台風13号は、発生してからの進路予測が難しく気象予報士でもかなり頭を悩ませる台風だったといいます。「なぜ」予想しづらい台風なのかを専門家に話を聞いたところ、ポイントは「偏西風」だといいます。

 台風13号は、上陸する前に熱帯低気圧に変わる見込みです。東海3県は9日にかけて、1時間あたりの雨量が三重県で25ミリ、愛知と岐阜で20ミリと予想されていて、どしゃ降りになるところもありそうです。

 8日の午後3時までの24時間に降った雨の量は、一番多い三重県熊野市の42.5ミリというのはありますが、熊野市以外はいずれも25ミリ以下となっています。

 7日夕方時点では「警報級の大雨も」と予想されていましたが、今のところ東海3県に警報は出ていません。

 今回、関東地方に台風の被害が出ていますが、8日朝に福島気象予報士に聞いたところ「予想が非常に難しい台風だった」とのことです。発生してからの進路予測が難しく、気象予報士でもかなり頭を悩ませる台風だったといいます。

【動画で見る】進路予想がなかなか当たらない…今年の台風はなぜ“予想しづらい”のか 専門家があげたポイント『偏西風』

 台風13号は「なぜ」予想しづらい台風なのか、三重大学で気象学を研究する立花義裕教授に話を聞いたところ、ポイントは「偏西風」だといいます。

立花教授:
「偏西風は普通は日本付近を吹いていて、(台風は)それに流されるので素直な経路を通るんですけども、今年は北海道よりもはるか北に偏西風が流れている。ですので、偏西風より南の風はよどんでいるので、どの台風も予想進路がなかなか当たらない」

 偏西風は例年はまっすぐ吹いていて、偏西風より北は寒く、南は暑い空気に覆われます。

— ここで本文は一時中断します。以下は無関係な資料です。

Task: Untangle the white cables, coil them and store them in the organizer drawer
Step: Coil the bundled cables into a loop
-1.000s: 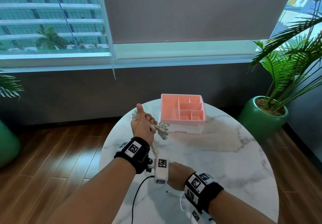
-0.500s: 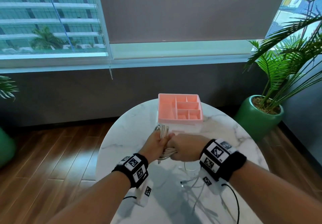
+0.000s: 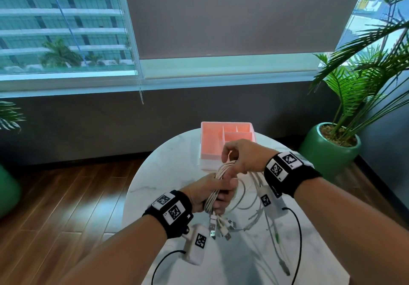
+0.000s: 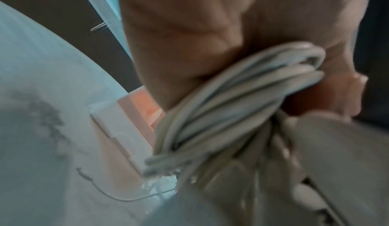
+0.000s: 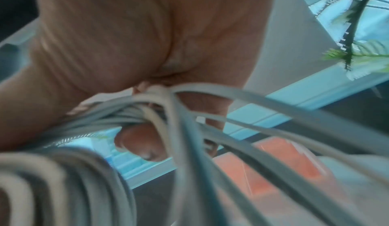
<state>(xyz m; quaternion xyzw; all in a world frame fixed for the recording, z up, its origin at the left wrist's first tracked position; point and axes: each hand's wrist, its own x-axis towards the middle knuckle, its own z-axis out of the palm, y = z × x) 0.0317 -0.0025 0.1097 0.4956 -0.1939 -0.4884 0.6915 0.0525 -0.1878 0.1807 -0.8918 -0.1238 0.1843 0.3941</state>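
Counter (image 3: 168, 174) looks like polished white marble, kinda glossy. Organizer drawer (image 3: 211, 145) is matte pink plastic, white cables (image 3: 218, 187) smooth rubbery, floor (image 3: 66, 196) shiny wood planks.

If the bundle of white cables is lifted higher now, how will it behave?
Probably floppy: the plug ends dangle below the left hand. The loose strands trail onto the table and would likely drag. The cables look light, and the coil may spring open if the grip loosens.

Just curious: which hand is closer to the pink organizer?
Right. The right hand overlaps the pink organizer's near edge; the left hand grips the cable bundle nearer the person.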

 台風も偏西風の流れに乗って進んでいきますが、2023年は偏西風が蛇行していて、いつもより北側で吹いています。これにより、日本に高気圧が入りこみやすくなったということです。これは2023年の夏の暑さの原因でもあります。

 偏西風が日本から遠い北側で吹いているので、日本付近は風が弱くなっています。台風は自分で動く力がなく微妙な風でも流されてしまいます。そうすると、ふらふらと動いて、さらに動きも遅くなり、予想が難しいということになります。

 さらに台風は高気圧を避けて動きます。偏西風も吹かず、高気圧も邪魔するということで、いつまでもウロウロしたりといった予測が出来ない動きをしてしまうということです。

 北極と赤道の温度差があると偏西風はまっすぐ強く吹きますが、今は温暖化で北極も気温が上がっているため、赤道との温度差が小さくなっているので蛇行しているということです。

 今後も予想しづらい台風が増えるのでしょうか。立花教授によると「9月以降も台風は、発生数・日本に近づく確率ともに高い」「偏西風が南に下がって来るため変な動きはしづらい」とのことです。偏西風が日本に近いところにふくようになるため、「動きは読みやすくなる」と言います。

 一方で、海面水温が一番高いのは9月なので、大型の台風に注意が必要です。